EXERCISE DETAILS: Copy exactly the lines of the data below that run from the line holding "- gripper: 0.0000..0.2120" through the line holding "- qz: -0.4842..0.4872", both ends included.

MATERIAL FOR THIS TASK:

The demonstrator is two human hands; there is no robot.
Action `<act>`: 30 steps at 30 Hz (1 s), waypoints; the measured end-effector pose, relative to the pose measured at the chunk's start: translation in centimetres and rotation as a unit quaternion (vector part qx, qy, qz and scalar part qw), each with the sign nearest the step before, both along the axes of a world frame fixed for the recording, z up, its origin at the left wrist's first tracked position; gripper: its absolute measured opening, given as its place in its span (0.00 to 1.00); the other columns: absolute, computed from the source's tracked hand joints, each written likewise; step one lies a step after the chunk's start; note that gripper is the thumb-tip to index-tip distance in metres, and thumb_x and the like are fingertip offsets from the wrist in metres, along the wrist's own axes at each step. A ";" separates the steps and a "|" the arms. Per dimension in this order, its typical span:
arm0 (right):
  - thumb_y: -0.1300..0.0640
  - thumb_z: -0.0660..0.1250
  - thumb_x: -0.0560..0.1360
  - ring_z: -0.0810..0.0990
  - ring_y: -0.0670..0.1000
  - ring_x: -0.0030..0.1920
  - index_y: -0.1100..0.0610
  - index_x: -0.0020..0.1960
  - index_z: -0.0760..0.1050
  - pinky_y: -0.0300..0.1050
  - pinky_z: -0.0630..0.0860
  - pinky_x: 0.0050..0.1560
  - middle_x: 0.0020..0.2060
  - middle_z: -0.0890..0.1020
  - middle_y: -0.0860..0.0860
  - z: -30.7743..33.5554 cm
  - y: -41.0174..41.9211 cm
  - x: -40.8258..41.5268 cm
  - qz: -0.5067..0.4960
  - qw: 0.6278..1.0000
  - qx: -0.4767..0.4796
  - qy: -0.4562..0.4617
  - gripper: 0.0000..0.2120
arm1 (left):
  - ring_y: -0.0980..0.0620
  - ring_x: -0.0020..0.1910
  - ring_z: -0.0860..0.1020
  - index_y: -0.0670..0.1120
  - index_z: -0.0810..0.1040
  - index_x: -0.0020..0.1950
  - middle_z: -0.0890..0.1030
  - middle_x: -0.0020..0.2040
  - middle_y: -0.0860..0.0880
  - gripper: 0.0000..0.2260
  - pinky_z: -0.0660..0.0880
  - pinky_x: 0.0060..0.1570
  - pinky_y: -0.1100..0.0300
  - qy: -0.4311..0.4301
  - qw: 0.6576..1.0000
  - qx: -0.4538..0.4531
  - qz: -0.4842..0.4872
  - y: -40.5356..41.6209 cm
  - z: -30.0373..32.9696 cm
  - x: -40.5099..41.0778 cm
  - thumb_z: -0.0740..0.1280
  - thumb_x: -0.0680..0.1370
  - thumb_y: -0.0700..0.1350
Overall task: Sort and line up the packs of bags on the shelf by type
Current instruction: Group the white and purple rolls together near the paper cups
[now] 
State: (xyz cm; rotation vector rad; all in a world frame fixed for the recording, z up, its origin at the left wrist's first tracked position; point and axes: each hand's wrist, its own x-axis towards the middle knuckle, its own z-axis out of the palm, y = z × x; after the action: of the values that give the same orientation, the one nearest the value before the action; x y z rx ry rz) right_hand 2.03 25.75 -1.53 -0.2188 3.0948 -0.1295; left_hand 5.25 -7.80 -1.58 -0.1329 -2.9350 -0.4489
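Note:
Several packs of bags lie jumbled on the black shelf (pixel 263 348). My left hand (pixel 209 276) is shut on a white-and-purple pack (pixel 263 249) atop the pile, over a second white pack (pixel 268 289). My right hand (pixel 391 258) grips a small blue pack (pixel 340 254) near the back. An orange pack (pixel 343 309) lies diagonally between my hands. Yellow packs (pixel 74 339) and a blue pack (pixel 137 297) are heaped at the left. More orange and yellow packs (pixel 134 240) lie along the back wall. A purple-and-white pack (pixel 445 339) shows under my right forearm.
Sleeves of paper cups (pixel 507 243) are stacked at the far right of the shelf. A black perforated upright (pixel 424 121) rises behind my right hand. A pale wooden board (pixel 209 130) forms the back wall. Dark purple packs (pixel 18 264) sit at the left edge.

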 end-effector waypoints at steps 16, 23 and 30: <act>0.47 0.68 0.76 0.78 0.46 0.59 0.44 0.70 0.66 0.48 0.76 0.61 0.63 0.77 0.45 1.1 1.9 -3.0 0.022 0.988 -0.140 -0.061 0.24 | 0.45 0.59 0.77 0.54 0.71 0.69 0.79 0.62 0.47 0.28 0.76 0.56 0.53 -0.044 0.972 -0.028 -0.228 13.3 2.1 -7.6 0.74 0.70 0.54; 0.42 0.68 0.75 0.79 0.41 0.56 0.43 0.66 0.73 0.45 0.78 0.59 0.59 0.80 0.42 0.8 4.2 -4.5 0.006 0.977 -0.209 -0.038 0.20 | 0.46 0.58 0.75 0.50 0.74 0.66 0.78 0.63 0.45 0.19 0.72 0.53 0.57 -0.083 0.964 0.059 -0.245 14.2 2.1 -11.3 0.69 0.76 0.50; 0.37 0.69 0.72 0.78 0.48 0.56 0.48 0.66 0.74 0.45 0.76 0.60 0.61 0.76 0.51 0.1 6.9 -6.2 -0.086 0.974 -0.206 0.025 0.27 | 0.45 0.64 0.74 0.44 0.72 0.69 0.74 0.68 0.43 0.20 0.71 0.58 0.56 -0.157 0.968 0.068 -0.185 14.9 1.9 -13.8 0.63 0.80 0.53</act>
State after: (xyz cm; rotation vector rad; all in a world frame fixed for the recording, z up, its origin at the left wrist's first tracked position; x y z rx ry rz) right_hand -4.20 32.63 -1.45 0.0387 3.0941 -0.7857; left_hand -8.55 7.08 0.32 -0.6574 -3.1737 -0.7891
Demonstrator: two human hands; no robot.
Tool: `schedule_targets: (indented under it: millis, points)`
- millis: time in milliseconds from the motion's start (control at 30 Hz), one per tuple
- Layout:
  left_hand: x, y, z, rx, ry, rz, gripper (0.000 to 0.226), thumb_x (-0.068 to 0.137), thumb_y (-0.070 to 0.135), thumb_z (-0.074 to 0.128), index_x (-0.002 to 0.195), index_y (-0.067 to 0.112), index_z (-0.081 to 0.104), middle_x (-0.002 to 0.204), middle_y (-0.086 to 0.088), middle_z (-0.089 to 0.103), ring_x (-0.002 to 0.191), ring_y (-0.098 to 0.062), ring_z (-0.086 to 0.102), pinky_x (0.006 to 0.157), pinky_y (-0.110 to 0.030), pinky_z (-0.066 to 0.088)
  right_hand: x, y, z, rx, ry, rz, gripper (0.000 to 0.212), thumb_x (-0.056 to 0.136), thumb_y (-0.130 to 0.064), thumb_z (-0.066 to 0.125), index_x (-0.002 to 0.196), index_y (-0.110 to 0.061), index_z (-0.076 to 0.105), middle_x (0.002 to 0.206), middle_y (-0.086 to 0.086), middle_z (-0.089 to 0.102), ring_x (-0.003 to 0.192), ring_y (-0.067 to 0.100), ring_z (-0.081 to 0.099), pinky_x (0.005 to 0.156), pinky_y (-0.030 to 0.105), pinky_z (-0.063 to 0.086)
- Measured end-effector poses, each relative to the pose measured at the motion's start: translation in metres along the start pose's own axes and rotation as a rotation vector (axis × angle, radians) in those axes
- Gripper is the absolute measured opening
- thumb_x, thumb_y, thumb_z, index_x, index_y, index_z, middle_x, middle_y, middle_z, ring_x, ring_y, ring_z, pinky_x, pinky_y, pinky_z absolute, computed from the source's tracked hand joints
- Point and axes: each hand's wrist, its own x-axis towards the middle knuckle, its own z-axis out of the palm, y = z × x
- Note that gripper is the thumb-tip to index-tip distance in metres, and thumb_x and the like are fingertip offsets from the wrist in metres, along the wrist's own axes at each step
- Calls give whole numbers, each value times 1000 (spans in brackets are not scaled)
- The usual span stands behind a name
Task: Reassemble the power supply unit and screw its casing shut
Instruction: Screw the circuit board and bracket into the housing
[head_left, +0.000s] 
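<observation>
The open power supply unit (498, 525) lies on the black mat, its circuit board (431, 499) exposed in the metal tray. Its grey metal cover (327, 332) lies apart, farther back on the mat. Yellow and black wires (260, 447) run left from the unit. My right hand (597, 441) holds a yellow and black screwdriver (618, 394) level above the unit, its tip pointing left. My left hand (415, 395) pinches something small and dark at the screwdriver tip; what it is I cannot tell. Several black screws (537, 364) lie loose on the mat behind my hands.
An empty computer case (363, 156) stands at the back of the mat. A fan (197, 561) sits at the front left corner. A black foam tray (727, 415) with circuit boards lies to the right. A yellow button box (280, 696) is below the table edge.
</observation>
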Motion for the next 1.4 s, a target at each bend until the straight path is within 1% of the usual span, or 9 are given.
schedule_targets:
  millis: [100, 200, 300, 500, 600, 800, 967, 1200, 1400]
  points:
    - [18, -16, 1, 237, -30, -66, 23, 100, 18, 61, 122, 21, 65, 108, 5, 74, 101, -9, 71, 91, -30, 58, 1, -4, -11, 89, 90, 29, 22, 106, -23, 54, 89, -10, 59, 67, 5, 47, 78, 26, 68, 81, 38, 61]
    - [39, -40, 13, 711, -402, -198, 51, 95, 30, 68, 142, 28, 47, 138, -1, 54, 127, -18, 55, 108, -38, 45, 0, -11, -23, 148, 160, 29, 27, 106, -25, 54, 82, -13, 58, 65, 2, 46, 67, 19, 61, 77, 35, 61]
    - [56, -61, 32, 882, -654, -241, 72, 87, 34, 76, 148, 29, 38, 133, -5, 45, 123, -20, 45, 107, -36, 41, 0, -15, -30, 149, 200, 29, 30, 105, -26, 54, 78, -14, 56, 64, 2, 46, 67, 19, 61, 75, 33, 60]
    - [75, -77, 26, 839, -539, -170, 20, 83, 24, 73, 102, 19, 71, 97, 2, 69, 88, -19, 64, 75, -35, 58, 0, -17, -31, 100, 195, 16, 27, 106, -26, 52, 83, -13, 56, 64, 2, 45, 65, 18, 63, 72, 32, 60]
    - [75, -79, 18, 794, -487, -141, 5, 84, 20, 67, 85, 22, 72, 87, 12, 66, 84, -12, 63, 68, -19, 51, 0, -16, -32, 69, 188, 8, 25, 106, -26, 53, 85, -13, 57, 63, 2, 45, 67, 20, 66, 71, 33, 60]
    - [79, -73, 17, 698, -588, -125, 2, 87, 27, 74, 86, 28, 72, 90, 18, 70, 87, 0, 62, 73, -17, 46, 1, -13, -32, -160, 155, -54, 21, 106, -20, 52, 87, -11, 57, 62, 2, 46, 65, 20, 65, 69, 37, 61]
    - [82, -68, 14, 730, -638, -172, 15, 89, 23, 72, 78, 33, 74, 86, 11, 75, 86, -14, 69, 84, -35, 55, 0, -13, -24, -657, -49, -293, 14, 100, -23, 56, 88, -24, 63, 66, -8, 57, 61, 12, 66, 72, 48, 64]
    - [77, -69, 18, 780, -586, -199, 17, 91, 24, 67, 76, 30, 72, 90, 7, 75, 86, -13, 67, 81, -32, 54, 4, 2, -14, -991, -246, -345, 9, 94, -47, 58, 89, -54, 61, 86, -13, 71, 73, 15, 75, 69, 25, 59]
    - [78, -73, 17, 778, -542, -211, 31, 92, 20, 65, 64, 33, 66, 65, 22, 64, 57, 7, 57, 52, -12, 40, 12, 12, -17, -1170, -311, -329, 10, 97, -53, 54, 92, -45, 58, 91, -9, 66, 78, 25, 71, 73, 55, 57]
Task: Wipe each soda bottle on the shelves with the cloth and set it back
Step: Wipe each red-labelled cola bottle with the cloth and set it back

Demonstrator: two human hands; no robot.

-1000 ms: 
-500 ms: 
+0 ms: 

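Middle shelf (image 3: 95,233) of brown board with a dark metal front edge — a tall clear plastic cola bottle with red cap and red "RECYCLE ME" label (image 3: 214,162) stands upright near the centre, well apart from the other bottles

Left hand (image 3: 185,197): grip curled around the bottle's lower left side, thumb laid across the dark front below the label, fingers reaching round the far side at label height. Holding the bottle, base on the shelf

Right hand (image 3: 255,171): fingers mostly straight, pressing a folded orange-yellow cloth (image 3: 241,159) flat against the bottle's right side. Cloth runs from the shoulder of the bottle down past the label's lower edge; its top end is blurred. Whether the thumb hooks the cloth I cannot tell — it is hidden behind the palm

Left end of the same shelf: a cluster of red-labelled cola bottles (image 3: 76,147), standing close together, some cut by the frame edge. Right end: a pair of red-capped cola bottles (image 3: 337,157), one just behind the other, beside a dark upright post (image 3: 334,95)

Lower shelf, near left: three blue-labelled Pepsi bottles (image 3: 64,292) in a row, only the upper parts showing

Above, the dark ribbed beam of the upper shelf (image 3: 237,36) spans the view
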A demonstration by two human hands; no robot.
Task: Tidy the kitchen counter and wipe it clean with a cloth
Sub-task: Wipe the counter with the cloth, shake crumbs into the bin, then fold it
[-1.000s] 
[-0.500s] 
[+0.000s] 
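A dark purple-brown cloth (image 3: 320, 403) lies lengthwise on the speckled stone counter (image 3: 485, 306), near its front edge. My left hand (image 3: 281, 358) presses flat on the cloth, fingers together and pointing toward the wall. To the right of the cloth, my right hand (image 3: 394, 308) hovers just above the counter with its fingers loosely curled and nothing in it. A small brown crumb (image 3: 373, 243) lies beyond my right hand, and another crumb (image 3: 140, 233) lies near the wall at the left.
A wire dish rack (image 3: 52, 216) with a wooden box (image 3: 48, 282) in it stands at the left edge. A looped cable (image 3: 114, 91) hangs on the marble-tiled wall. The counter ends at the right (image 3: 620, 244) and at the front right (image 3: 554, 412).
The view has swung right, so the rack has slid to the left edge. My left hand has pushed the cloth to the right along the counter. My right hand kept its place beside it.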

SOLUTION TO THIS TASK:
  - gripper: 0.0000..0.2120
arm1 (left):
  - ring_y: -0.0980..0.0620
  - ring_x: -0.0020..0.1910
  - ring_z: -0.0860..0.1020
  - index_y: -0.0670..0.1120
  - index_z: -0.0810..0.1040
  - index_x: -0.0020..0.1950
  - middle_z: -0.0890..0.1030
  - middle_x: -0.0020..0.2040
  - middle_y: -0.0860..0.0880
  - gripper: 0.0000..0.2260
  - pinky_z: -0.0660..0.0880
  - pinky_x: 0.0060..0.1570
  - pinky_y: -0.1100..0.0300
  - qy: -0.4311..0.4301
  - qw: 0.6576..1.0000
  - qx: -0.4538..0.4531
  - qz: -0.4842..0.4872

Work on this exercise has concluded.